Problem statement: Find the line containing "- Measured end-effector" in the material below, then please transcribe it and each line after it exactly, without the pictures.

(Given information begins)

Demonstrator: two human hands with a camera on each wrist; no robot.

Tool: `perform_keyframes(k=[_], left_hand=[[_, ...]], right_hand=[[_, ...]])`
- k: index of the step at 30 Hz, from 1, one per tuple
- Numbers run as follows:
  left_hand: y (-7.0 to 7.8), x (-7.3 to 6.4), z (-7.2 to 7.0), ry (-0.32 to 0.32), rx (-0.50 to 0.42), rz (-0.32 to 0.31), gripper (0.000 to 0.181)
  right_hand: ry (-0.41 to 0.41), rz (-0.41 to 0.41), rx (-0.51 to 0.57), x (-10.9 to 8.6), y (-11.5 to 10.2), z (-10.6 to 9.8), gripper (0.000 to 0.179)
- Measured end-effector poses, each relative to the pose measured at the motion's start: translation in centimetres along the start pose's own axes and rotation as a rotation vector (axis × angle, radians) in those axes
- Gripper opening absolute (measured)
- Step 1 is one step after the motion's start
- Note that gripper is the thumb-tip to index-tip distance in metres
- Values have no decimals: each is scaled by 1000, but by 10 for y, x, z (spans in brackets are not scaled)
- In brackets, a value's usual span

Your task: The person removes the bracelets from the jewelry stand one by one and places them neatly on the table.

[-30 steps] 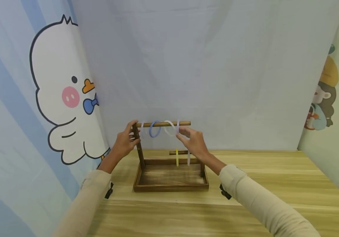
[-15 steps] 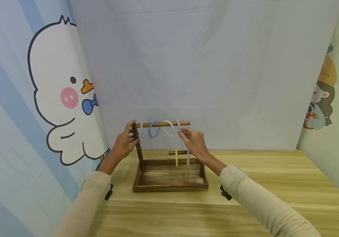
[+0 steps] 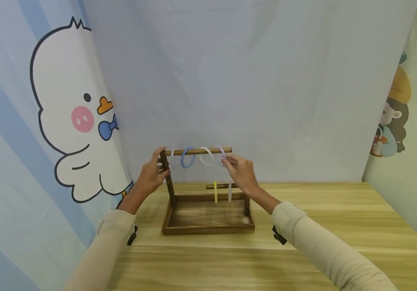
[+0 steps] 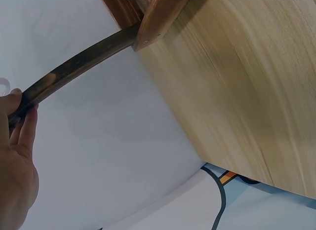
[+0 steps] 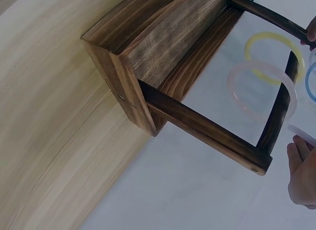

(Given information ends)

Expected answer:
- Measured end-effector poses, each relative to the pose measured at the motion's start: translation in centimetres along the start pose's own axes and rotation as a rotation vector (axis × angle, radians) in those axes
- Gripper opening absolute (measured)
- Step 1 is one step after the motion's start
- Note that gripper is the thumb-tip to index-tip distance in metres
- Values have no decimals: each is scaled by 1000, but by 10 for y, x, z (spans in brackets are not scaled)
- In brackets, a value's usual span

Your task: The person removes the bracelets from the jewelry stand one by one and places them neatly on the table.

[-30 steps] 
[-15 steps] 
[+0 steps] 
[+0 steps] 
[+0 steps] 

Nothing more is needed to complete the output.